Mortgage — Open market value — Loan made to homeowners relying on valuation — Fall in property market — Repossession — Lenders seeking to sell property — Property sold at low figure — Lenders alleging defendant valuers made negligent overvaluation for purposes of loan — High Court holding that impugned valuation within proper bracket of valuation — Judgment for defendants

The plaintiffs were in the business of lending money to private borrowers, who wished to purchase their own homes. In 1988 B and his wife applied for a loan to remortgage their leasehold flat at 9 Lewes Crescent, Brighton. Initially the loan was for £93,750. The plaintiffs instructed the defendants, a local firm of estate agents, to value the property. They gave a written valuation of £155,000 for mortgage purposes on an open market basis. The plaintiffs claimed that they had advanced sums to B totalling £108,500 relying on that valuation. Those sums were secured by way of mortgage over the property. The borrowers later defaulted on the mortgage payments and the plaintiffs obtained possession of the property in 1991. When they obtained further valuations it was said to be worth only about £75,000-£80,000 on a forced sale. It was eventually sold for £75,000. The plaintiffs claimed that the defendants had negligently overvalued the property in September 1988 and brought a claim seeking damages.

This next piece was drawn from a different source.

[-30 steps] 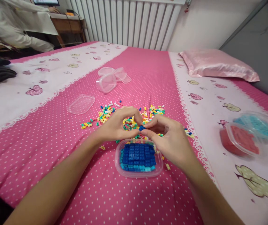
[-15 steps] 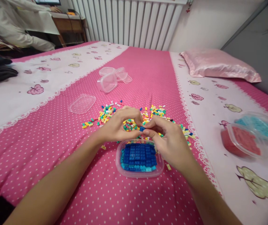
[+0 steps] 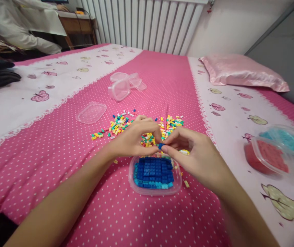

Held Judgment was given for the defendants.

1. The proper approach in deciding whether a valuation was accurate was to ask where the proper bracket of valuation lay; and then whether the impugned valuation lay within a permissible limit of that bracket: see Mount Banking Corporation Ltd v Brian Cooper & Co [1992] 2 EGLR 142.

2. The present case was not one where a valuer could have had access to any true comparables, so that a greater than usual element of informed estimation was required. Further, it now transpired that the defendants were required to make their valuation at the very peak of the property market. At such a time it was particularly necessary to exercise caution, but two equally competent valuers might well have different ideas about the degree to which such caution should affect the open market value of the property.

3. In all the circumstances of this case, although the valuation of £155,000 was at the very top of the bracket it did come within a proper bracket of valuation. Therefore, the plaintiffs’ case of negligence had not been made out.

Nigel Thomas (instructed by Vizards) appeared for the plaintiffs; Christopher Gibson (instructed by Davies Arnold Cooper) appeared for the defendants.